▶ What to do: Copy exactly the lines of the data below that run from the line holding "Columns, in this" through the line holding "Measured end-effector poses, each", both ends included.

▶ Provided material:
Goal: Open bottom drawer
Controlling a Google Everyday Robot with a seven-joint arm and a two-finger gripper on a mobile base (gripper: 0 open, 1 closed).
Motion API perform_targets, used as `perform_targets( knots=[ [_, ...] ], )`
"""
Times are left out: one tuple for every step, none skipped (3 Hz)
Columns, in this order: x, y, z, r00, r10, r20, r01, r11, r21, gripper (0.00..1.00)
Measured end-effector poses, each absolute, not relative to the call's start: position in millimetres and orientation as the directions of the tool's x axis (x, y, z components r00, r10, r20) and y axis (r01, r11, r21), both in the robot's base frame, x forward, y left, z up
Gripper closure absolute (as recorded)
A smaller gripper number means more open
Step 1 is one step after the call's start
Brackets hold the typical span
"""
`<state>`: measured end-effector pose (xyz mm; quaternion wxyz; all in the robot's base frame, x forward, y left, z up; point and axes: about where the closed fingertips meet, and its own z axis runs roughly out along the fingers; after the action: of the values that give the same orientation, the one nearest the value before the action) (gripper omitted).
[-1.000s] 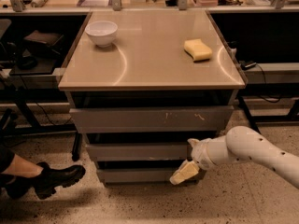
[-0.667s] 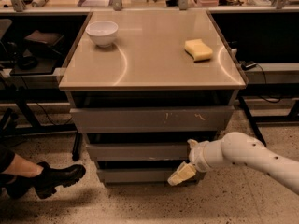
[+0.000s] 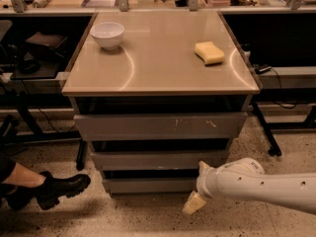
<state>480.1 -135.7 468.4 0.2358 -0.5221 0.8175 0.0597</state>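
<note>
The bottom drawer (image 3: 148, 185) looks closed, lowest of three under the counter (image 3: 163, 78). The end effector (image 3: 198, 186) is at its right end, wide open, with one finger above the front's top edge and one below, gripping nothing. I think it should close firmly on that handleless front, then pull straight out and level, so the front does not slip.

Readable text: none that I could make out, on any surface.
My gripper (image 3: 197, 185): sat low, at the right end of the bottom drawer (image 3: 148, 185).
</note>
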Motion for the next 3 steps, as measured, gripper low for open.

▶ Response:
Columns, in this order: x, y, z, r00, r10, r20, r01, r11, r21, gripper (0.00..1.00)
Measured end-effector poses, each absolute, not relative to the call's start: position in millimetres and orientation as the directions of the tool's x axis (x, y, z components r00, r10, r20) and y axis (r01, r11, r21), both in the robot's base frame, x forward, y left, z up

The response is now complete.